I don't know what the records in this table mean. However, I did logout/login in a web browser, and restarted the client on a machine, without any modification in this table (neither the last_seen column).

The login data is not directly fed into that table. It first goes into oc_login_address and a background job updates the oc_login_address_aggregated asynchronously.

If you have a doubt on my request, here is the content of the table:

That is indeed strange. Do you use some sort of proxy in front of Nextcloud? Does Nextcloud even see the client IPs?

ChristophWurst commented 5 years ago

I don't know what the records in this table mean

It's basically a compressed version of oc_login_address, in which every login is stored as a row. The aggregated data uses a counter to groups identic (uid,ip) tupes. The timestamps show when a (uid,ip) was used first and last. In your case this compressed 30M entries into <50 rows ;)

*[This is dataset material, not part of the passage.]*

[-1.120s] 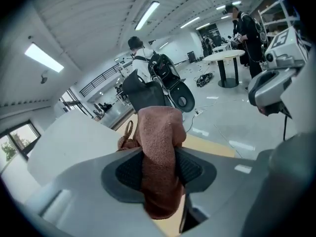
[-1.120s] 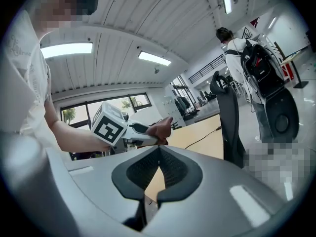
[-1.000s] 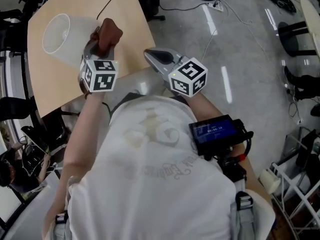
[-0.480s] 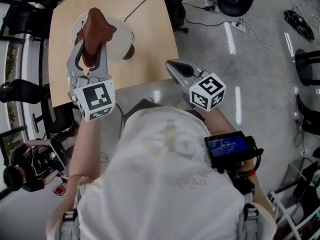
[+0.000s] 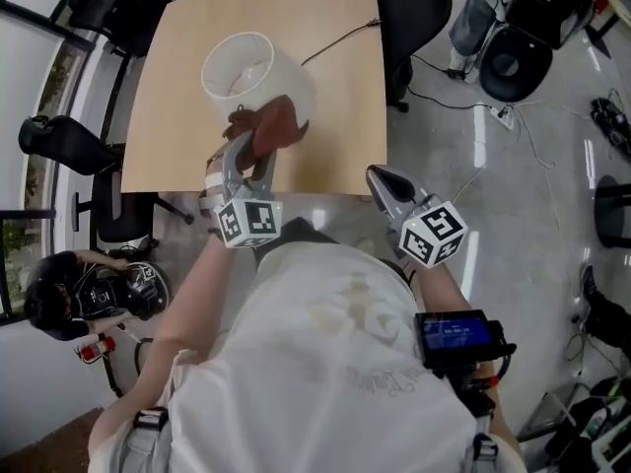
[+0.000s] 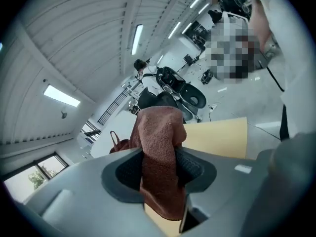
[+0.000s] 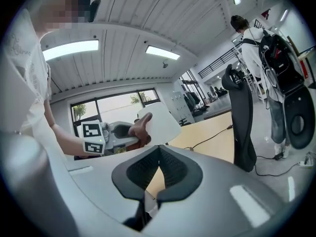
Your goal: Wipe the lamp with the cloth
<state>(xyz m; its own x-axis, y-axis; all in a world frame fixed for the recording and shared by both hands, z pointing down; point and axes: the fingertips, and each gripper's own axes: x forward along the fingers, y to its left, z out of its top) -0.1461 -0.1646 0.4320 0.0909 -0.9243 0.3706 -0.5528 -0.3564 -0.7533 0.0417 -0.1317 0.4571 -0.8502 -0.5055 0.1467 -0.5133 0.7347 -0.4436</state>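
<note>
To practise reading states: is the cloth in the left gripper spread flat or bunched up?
Bunched up: the cloth is pinched as a thick wad between the left gripper's pads, not laid flat.

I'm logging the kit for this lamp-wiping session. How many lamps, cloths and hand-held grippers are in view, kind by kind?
White-shaded table lamp: 1
Reddish-brown terry cloth: 1
Hand-held grippers: 2, left hand-held gripper and right hand-held gripper
Total: 4

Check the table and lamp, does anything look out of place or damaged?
Nothing stands out. The lamp sits on the table, its cord running off the edge, and the left gripper holds the cloth against it.
</note>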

jcheger commented 5 years ago

This instance of nextcloud is the only one I have without a reverse proxy. Instead, I have a NAT 1:1 configured in a pfsense (means that there is a dedicated IP address for this service, which is also used for outgoing traffic).

The 50 rows are not such a surprise. We are only few users, usually connecting from the same IP addresses.

ChristophWurst commented 5 years ago

The problem here is: the current logic tries to split collected data into two sets: training data and validation data. Validation data is the IPs that have only been seen in the last week. The idea behind this is to give a metric of how well the model reacts to historically new data. If your IPs hardly ever change, there won't be anything new recently.

This is a conceptual problem. I'm not sure if this is solvable easily.

diyoyo commented 1 year ago

So basically, your saying that the use of this app is irrelevant in case the instance is safe and only used by a few users? What if there is one big attacker in these early stages of the nextcloud instance?

Honestly, I believe hackers have better to do than target ultra-small teams, so if this add-on is not useful in that particular case, I'd rather disable it to avoid Warnings in the log section.

It keeps telling me that the models are not present (Could not predict suspiciousness: No models found) or that there is not enough data.